Secondary Highway 607, commonly referred to as Highway 607, is a provincially maintained highway in the Canadian province of Ontario, near French River Provincial Park. It links Highway 64 to Highway 69, and mainly serves as a bypass of the intersection of Highways 64 and 69. Its total length is approximately 9.5 km. Its northern terminus is Highway 64, and its southern terminus is at Highway 69, near Bigwood.

== Highway 607A ==

Secondary Highway 607A, commonly referred to as Highway 607A, is a provincially maintained highway in the Canadian province of Ontario, in French River Provincial Park.

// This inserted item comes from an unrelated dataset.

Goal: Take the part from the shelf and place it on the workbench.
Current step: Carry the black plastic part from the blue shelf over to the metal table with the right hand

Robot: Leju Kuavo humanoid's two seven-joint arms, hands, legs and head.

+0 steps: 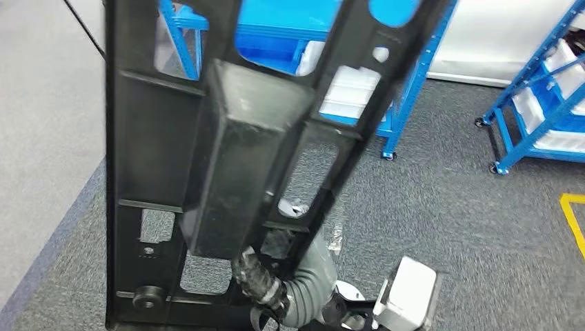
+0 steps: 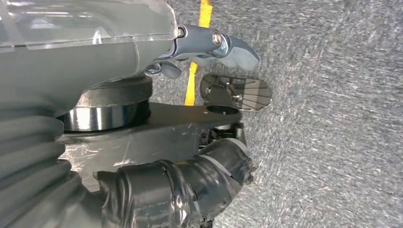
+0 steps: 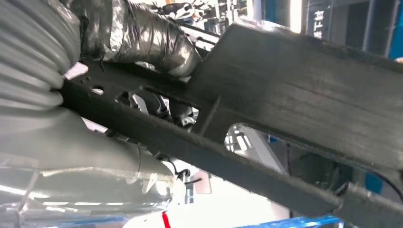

The route connects Highway 607 to Bon Air and French River Provincial Park. Its total length is approximately 2.6 km. The northern terminus of the highway is Highway 607, while the southern terminus is in French River Provincial Park, 0.5 kilometres past Bon Air.

== Highway 661 ==

Secondary Highway 661 commonly referred to as Highway 661, is a provincially maintained secondary highway in the Sudbury District of the Canadian province of Ontario. It is a highway spur that measures 4.6 km in length and connects the town of Gogama with Highway 144. It is the only provincial highway of any class that intersects Highway 144 apart from its termini and the route of Highway 560. Highway  was firsst assumed by the Department of Highways, predecessor to the modern Ministry of Transportation on January 11, 1968.
It connected to the eastern terminus of Highway 560. That route travelled south to Westree along the alignment of what is now Highway 144, which was under construction at the time.